• Goal of the exercise
Please copy each line in the records below that contains the string "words".

• Source information

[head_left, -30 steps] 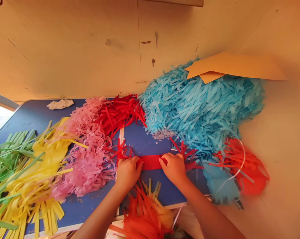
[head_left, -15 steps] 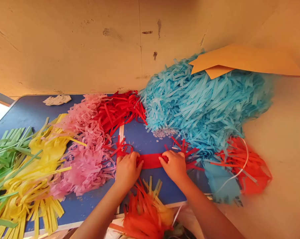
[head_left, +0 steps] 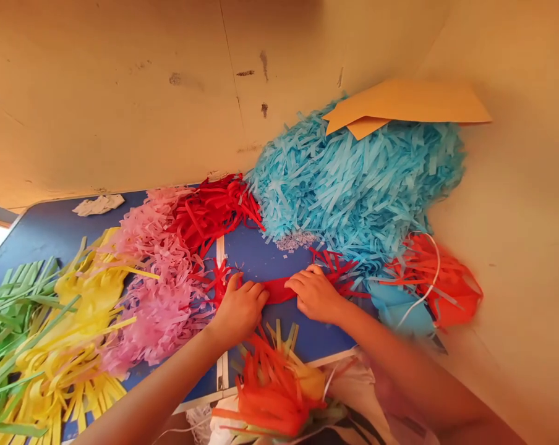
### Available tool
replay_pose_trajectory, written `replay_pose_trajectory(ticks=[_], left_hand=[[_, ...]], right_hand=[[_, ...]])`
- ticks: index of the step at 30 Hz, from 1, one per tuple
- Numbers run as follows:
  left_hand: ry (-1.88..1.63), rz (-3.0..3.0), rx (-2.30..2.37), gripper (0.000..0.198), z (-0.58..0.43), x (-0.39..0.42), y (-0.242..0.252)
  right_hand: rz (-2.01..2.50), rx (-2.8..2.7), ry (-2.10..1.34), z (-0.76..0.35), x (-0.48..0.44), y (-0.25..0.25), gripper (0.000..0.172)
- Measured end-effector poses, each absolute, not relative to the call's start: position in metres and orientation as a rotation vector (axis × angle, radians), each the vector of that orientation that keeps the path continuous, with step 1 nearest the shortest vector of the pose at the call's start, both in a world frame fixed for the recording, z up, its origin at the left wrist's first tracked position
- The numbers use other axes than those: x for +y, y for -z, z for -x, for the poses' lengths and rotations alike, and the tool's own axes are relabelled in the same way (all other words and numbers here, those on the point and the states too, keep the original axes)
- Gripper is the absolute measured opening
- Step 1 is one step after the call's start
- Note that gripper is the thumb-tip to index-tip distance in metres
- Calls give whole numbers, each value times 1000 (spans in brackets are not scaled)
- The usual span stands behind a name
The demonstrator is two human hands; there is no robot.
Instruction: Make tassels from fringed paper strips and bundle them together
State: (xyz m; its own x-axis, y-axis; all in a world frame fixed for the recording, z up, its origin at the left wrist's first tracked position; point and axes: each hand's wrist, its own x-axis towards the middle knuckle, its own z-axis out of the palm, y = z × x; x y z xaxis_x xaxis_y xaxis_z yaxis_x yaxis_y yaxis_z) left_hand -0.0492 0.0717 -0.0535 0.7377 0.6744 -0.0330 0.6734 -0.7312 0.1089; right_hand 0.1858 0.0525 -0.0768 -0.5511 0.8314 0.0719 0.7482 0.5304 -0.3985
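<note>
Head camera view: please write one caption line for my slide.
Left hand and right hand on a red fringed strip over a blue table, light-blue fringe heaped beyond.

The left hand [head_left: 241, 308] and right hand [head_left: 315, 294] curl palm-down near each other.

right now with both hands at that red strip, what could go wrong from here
The red strip looks thin, so it might tear if the left hand and right hand pull apart. Its fringed ends lie close to the pink pile and blue pile, so they could tangle. The orange sheet on the blue pile might slide if that pile is nudged.
</note>
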Motion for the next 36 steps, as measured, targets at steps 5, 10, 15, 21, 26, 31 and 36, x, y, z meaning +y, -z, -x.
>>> replay_pose_trajectory(ticks=[5,10,15,21,26,31,36], left_hand=[[-170,-2605,1244,30,60,85,56],[-182,-2666,1239,28,57,77,45],[-140,-2851,1273,18,46,71,49],[-232,-2812,1240,24,56,75,56],[-292,-2535,1307,25,66,80,58],[-304,-2441,1447,33,63,86,66],[-264,-2440,1531,33,56,89,70]], right_hand=[[1383,-2409,-557,-192,69,78,36],[1416,-2318,-628,-193,75,77,33],[1366,-2329,-649,-195,73,73,31],[1279,-2410,-610,-202,75,79,16],[1313,-2358,-630,-206,83,83,10],[1493,-2270,-582,-194,85,81,21],[1617,-2247,-571,-185,87,79,23]])
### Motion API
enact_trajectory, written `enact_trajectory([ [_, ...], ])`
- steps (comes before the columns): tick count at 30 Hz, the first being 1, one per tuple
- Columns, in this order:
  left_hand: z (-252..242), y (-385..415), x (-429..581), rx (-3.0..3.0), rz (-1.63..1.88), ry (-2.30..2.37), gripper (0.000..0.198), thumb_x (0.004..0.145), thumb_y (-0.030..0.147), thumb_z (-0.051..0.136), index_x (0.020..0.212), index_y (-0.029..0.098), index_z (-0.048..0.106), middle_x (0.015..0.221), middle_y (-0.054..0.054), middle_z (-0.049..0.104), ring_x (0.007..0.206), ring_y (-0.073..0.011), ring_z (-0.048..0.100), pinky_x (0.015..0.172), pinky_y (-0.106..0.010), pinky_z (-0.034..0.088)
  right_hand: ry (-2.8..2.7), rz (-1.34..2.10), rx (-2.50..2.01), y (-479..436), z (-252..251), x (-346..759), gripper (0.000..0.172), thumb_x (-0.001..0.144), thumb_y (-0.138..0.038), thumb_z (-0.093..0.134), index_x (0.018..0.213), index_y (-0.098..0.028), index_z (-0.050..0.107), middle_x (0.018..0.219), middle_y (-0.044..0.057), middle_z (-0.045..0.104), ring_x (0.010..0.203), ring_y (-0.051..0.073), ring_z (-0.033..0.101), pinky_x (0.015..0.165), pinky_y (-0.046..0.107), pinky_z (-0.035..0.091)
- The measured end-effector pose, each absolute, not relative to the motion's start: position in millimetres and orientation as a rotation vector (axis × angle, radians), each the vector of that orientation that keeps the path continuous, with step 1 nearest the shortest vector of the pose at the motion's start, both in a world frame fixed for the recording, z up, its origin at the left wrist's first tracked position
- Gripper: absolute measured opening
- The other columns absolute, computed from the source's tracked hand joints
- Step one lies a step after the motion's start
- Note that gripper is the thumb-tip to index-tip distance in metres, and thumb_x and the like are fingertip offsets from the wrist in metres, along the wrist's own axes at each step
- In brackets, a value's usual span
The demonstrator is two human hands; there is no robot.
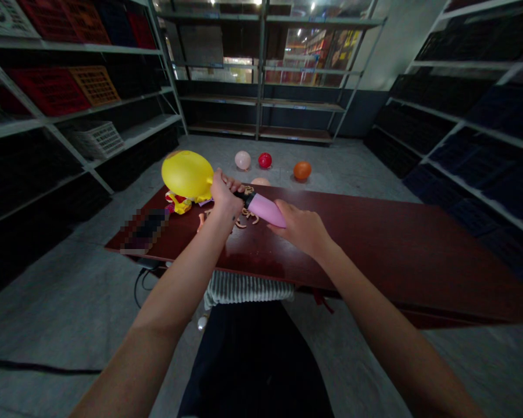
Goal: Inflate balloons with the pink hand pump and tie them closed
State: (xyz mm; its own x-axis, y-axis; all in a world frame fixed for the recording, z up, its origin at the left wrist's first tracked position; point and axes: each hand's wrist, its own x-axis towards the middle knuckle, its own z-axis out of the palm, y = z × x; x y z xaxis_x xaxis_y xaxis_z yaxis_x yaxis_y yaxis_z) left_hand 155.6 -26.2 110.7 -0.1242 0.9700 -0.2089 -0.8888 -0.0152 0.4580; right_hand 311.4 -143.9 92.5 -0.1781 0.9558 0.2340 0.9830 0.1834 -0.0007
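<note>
A yellow inflated balloon (186, 173) hangs off the left side of my left hand (225, 191), whose closed fingers pinch its neck. Between my hands is a pink pump (265, 209) with a black end pointing toward the balloon neck. My right hand (297, 226) is wrapped round the pink end. Whether the black nozzle touches the balloon is hidden by my left hand. Below the pump, several uninflated beige balloons (251, 217) lie on the dark red table (366, 232). A crumpled yellow packet (181, 204) sits beneath the inflated balloon.
A blurred-out dark phone-like object (146, 230) lies at the table's left end. On the floor beyond are a pale pink balloon (243, 160), a red balloon (265, 161) and an orange balloon (302, 170). Shelves (303, 104) with crates stand around.
</note>
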Motion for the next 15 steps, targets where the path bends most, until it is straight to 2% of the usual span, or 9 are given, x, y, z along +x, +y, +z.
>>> enact_trajectory([
  [4, 114.1, -24.4, 155.6, 0.187, 1.606, 0.541, 0.047, 0.096, 0.030, 0.055, 0.063, 0.021, 0.023, 0.043, 0.009, 0.020, 0.033, -0.0066, 0.021, 0.038, -0.023, 0.021, -2.227, -0.229, -1.892, -147.4, 86.8, 315.7, 0.057, 0.092, -0.057, 0.055, 0.137, -0.023, 0.047, 0.126, 0.011, 0.069, 0.091, 0.028, 0.071, 0.067, 0.033, 0.049],
  [10, 115.1, -16.4, 146.5, 0.160, 1.612, 0.571, 0.043, 0.098, 0.026, 0.051, 0.064, 0.021, 0.024, 0.043, 0.009, 0.021, 0.032, -0.0059, 0.021, 0.037, -0.022, 0.021, -2.231, -0.179, -1.926, -153.8, 74.0, 334.9, 0.057, 0.092, -0.054, 0.056, 0.140, -0.025, 0.045, 0.125, 0.011, 0.069, 0.097, 0.028, 0.070, 0.071, 0.035, 0.052],
  [15, 112.5, -6.2, 128.0, 0.137, 1.601, 0.588, 0.042, 0.098, 0.024, 0.048, 0.064, 0.021, 0.024, 0.043, 0.009, 0.021, 0.032, -0.0062, 0.023, 0.038, -0.021, 0.022, -2.284, -0.216, -1.851, -166.0, 61.8, 357.9, 0.056, 0.094, -0.049, 0.053, 0.142, -0.022, 0.045, 0.132, 0.013, 0.065, 0.105, 0.029, 0.069, 0.075, 0.037, 0.054],
])
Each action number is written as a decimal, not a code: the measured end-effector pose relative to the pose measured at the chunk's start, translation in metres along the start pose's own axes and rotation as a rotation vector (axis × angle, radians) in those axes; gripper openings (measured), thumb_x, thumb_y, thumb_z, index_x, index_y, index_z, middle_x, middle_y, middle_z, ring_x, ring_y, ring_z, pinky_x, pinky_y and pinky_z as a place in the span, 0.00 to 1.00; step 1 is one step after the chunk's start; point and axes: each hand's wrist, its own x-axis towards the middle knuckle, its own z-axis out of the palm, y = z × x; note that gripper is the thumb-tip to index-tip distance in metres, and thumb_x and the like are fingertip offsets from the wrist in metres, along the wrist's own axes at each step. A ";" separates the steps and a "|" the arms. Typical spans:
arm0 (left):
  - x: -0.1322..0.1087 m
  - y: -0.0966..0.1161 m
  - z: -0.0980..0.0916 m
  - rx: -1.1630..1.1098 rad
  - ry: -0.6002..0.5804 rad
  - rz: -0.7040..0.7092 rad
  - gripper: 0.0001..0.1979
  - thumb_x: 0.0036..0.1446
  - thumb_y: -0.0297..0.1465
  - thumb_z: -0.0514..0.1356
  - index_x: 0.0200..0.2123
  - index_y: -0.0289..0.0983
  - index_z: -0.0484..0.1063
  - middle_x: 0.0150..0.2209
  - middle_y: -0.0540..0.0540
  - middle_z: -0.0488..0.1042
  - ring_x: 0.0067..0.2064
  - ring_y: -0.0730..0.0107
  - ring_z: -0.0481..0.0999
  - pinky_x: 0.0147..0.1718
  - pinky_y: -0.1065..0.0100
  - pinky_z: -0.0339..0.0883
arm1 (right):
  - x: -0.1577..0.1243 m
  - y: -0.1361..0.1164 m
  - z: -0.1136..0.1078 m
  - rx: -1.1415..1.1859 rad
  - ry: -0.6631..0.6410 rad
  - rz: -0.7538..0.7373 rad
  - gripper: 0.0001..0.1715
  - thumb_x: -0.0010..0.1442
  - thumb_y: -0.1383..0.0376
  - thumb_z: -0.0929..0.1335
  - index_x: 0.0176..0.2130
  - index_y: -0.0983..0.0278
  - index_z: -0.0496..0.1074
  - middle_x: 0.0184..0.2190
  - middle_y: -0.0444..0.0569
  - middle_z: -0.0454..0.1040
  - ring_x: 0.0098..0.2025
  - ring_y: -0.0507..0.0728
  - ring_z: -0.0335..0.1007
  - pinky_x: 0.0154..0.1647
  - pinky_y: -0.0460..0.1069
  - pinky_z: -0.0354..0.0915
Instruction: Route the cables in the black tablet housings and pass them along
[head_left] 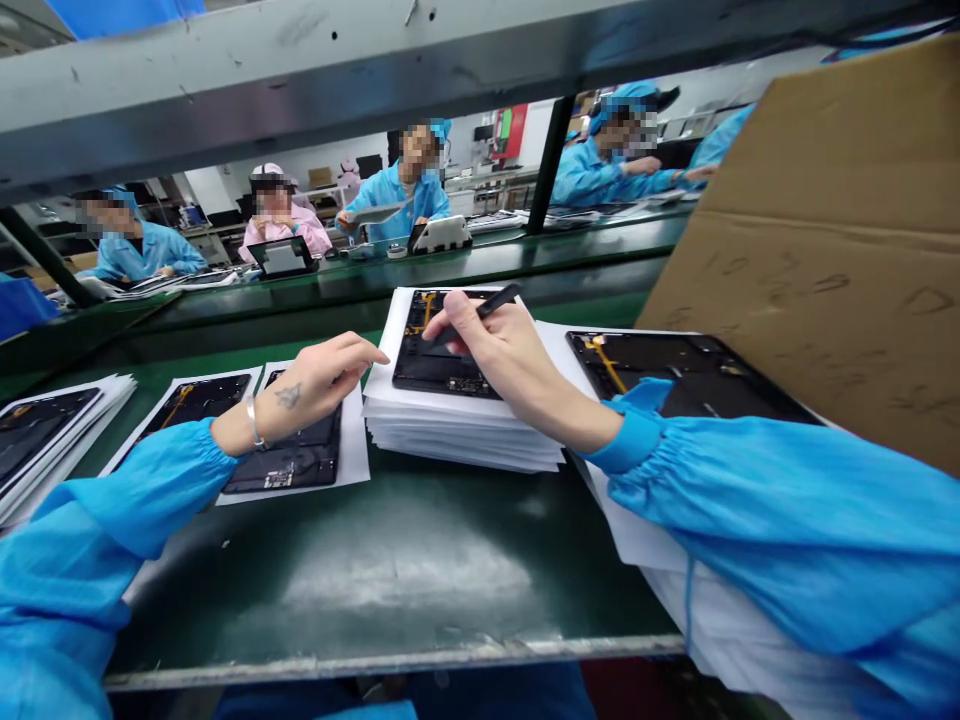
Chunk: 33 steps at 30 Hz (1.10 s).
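Note:
My right hand [499, 345] is closed round a dark pen-like tool [499, 299] over a black tablet housing [420, 362] with orange flex cables. That housing lies on white sheets atop a thick stack [465, 440] with dark layers hardly visible between. My left hand [322, 380], fingers loosely bent and pointing at the stack's left edge, holds nothing that I can see. Beneath my left wrist and hand another black housing [307, 460] rests on a white sheet. To the right of the stack, a larger-looking housing [690, 375] lies on white sheets, partly behind my right sleeve.
More housings on sheets [191, 400] and a layered pile [52, 430] are at the left of the green bench [375, 580]. A cardboard sheet [825, 240] stands at right. A metal beam [300, 85] crosses above. Several people in blue or pink work beyond.

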 end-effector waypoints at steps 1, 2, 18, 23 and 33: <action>-0.001 0.000 0.002 0.019 -0.011 0.020 0.15 0.67 0.21 0.51 0.51 0.36 0.72 0.46 0.43 0.76 0.45 0.71 0.77 0.44 0.72 0.70 | 0.000 0.001 0.000 -0.007 0.000 0.010 0.38 0.64 0.37 0.61 0.29 0.65 0.77 0.27 0.47 0.75 0.30 0.52 0.68 0.34 0.47 0.63; -0.001 0.001 0.004 0.040 -0.019 0.040 0.15 0.67 0.21 0.50 0.52 0.36 0.72 0.47 0.42 0.76 0.46 0.70 0.77 0.45 0.72 0.70 | 0.000 0.002 0.000 -0.013 -0.001 0.015 0.38 0.65 0.37 0.61 0.29 0.65 0.78 0.28 0.48 0.76 0.31 0.53 0.69 0.35 0.47 0.63; -0.016 -0.003 0.011 0.216 0.088 0.223 0.08 0.69 0.30 0.56 0.49 0.34 0.69 0.44 0.40 0.78 0.44 0.64 0.78 0.44 0.66 0.74 | -0.006 -0.008 -0.003 -0.273 -0.195 -0.267 0.21 0.73 0.56 0.60 0.42 0.65 0.75 0.31 0.47 0.75 0.35 0.54 0.70 0.40 0.47 0.63; -0.013 0.001 0.010 0.299 0.076 0.292 0.07 0.69 0.32 0.56 0.44 0.36 0.72 0.41 0.42 0.78 0.37 0.67 0.75 0.37 0.67 0.71 | -0.003 -0.007 -0.004 -0.547 -0.480 -0.413 0.10 0.66 0.66 0.65 0.34 0.65 0.74 0.35 0.51 0.73 0.37 0.55 0.68 0.37 0.48 0.59; 0.021 0.014 -0.006 -0.153 -0.014 -0.043 0.05 0.58 0.25 0.61 0.29 0.35 0.74 0.34 0.49 0.72 0.34 0.74 0.72 0.34 0.71 0.64 | 0.005 -0.008 -0.010 -0.494 -0.614 -0.226 0.05 0.61 0.68 0.67 0.33 0.64 0.73 0.30 0.45 0.74 0.31 0.53 0.65 0.34 0.47 0.55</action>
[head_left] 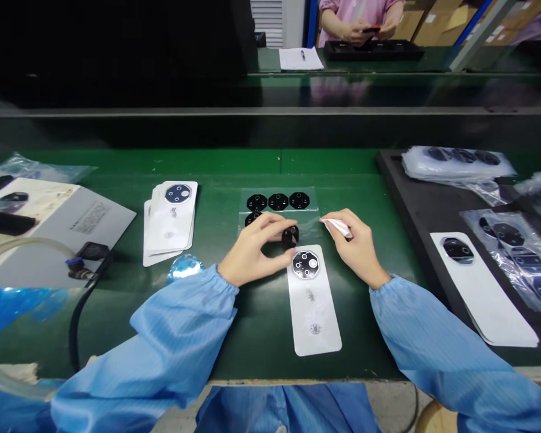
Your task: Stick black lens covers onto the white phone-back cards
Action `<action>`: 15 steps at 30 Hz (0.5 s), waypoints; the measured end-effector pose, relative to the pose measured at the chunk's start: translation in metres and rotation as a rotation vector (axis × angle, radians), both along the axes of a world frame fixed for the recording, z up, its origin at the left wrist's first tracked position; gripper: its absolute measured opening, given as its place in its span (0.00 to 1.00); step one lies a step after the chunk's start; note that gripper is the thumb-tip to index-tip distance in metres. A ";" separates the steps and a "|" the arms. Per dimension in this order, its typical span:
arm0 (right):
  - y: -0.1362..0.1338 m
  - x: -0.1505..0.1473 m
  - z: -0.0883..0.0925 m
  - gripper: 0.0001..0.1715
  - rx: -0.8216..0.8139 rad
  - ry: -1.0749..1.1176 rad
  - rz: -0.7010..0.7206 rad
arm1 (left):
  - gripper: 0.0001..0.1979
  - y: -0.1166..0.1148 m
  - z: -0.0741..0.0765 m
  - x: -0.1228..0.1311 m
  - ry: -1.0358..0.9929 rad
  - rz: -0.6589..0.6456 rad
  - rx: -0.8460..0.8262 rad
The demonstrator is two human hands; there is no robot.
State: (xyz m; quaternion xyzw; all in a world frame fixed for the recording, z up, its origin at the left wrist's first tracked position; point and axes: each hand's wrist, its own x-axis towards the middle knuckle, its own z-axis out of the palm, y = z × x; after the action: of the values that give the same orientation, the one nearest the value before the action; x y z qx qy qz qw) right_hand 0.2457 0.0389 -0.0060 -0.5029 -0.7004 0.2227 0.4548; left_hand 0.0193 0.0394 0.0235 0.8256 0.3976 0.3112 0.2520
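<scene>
At twelve o'clock, your flat white rectangular panel (315, 300) looks light, stiff and slippery; take its long edges. At its one o'clock, your right hand (355, 248), half curled, pinches a folded white wipe (339, 227). At its eleven, your left hand (252, 251), loosely curved, grips a glossy black octagonal piece (290, 236), probably thin and easily scratched; keep to its rim. The panel's grey printed marks (315, 329) can't be read.

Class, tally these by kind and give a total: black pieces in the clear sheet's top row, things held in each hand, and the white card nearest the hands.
Black pieces in the clear sheet's top row: 3
Black piece in the left hand: 1
Folded white piece in the right hand: 1
White card nearest the hands: 1
Total: 6
</scene>
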 end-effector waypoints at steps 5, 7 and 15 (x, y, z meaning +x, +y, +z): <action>-0.036 0.016 0.006 0.11 0.046 -0.044 0.072 | 0.24 -0.017 -0.007 0.007 0.007 -0.142 0.045; -0.054 0.023 0.008 0.15 0.066 -0.115 0.185 | 0.26 -0.021 -0.008 0.008 0.035 -0.180 0.037; -0.080 0.028 0.010 0.19 0.204 -0.448 0.473 | 0.27 -0.023 -0.013 0.008 0.082 -0.275 -0.083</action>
State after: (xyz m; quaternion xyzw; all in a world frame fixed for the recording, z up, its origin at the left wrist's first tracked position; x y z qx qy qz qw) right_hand 0.2738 -0.0407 0.0037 -0.3149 -0.8989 0.1348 0.2732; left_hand 0.0269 0.0164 0.0104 0.8730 0.3033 0.2231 0.3099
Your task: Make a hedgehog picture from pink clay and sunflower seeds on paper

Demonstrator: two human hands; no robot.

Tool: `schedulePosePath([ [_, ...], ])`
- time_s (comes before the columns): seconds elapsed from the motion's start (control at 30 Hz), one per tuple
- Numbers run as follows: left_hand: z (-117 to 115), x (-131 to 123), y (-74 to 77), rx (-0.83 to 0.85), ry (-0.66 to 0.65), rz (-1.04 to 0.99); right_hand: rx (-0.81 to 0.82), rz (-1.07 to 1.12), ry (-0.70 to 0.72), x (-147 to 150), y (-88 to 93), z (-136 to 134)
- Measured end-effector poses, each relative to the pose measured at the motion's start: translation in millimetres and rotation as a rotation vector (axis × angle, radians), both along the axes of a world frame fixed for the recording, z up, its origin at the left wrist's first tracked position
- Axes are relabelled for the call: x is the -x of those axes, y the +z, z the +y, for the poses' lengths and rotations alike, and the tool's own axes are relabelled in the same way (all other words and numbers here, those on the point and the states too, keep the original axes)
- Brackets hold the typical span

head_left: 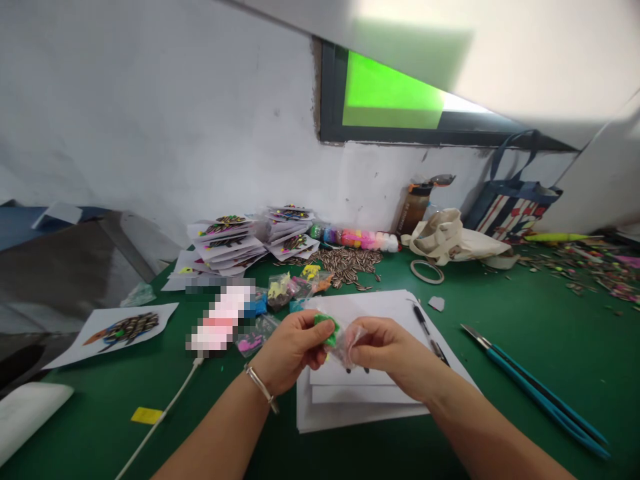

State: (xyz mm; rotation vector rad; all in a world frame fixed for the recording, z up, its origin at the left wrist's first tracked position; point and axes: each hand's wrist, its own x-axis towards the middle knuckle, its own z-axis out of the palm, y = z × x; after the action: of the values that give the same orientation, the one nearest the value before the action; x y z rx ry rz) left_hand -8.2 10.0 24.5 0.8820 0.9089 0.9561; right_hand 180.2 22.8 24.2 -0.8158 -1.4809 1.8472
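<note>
My left hand (297,343), with a bracelet at the wrist, pinches a small clear plastic bag with green clay-like material (327,329) in it. The bag's clear end (345,343) is between the thumb and fingers of my right hand (380,347). Both hands are above a stack of white paper (360,407), whose top sheet shows a few dark marks partly hidden by the hands. A black pen (424,325) lies on the paper's right side. To the left are small bags of coloured material, one of them pink (250,342) and one yellow (279,288).
Blue tweezers (545,393) lie at right on the green table (520,293). Behind are striped seeds (345,265), a tape roll (427,271), a bottle (416,207) and a tote bag (510,203). Decorated sheets (227,250) are piled back left; a cable (170,407) crosses the front left.
</note>
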Motion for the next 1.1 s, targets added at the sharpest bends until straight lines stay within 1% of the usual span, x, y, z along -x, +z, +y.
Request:
schedulePosePath([
  [0.1,-0.7,-0.1,-0.1,-0.011,-0.043,-0.015,-0.009,0.042,0.015,-1.7,-2.6,0.6],
  [0.2,-0.3,0.8,-0.1,-0.008,-0.040,-0.036,-0.006,0.063,-0.002,-3.0,-4.6,2.2],
  [0.33,0.9,2.6,0.7,-0.001,-0.006,-0.037,-0.033,-0.001,0.007,-4.3,-4.5,4.6],
  [0.5,2.0,4.0,1.2,-0.018,-0.013,-0.032,-0.098,-0.126,-0.058,-4.6,-5.4,6.1],
  [0.57,2.2,4.2,0.9,-0.026,-0.012,-0.007,-0.118,-0.147,-0.052,-4.1,-5.8,5.8],
  [0.73,2.4,2.5,-0.4,-0.066,0.029,0.117,-0.116,-0.082,-0.024,-0.1,-4.1,3.8],
  [0.8,2.2,1.7,-1.3,-0.080,0.056,0.129,-0.118,-0.036,-0.030,1.8,-2.8,3.1],
  [0.87,2.0,1.4,-2.3,-0.106,0.045,0.113,-0.110,-0.019,-0.054,3.0,-1.7,2.9],
  [1.0,1.4,1.8,-3.7,-0.178,-0.033,0.100,-0.116,-0.041,-0.175,3.4,-1.1,3.3],
  [1.1,0.6,1.4,-2.6,-0.183,-0.051,0.130,-0.129,-0.044,-0.188,2.7,-2.6,3.8],
])
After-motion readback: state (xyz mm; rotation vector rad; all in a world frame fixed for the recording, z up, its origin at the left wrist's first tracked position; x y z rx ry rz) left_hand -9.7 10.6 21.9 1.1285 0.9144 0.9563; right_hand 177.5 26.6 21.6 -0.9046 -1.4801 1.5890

• Answer to this exercise
- The numbers use other axes than those: x for +y, y for -z, z for -x, for the poses' lengths and rotations alike, and the tool's own axes are relabelled in the same way (all other words and numbers here, those on the point and the states too, keep the original axes)
- Axes are relabelled for the call: x is the -x of those axes, y the +z, z the +y, for the poses' lengths and rotations alike, and the tool's own axes are relabelled in the same way (all other words and numbers here, those on the point and the states too, keep the original axes)

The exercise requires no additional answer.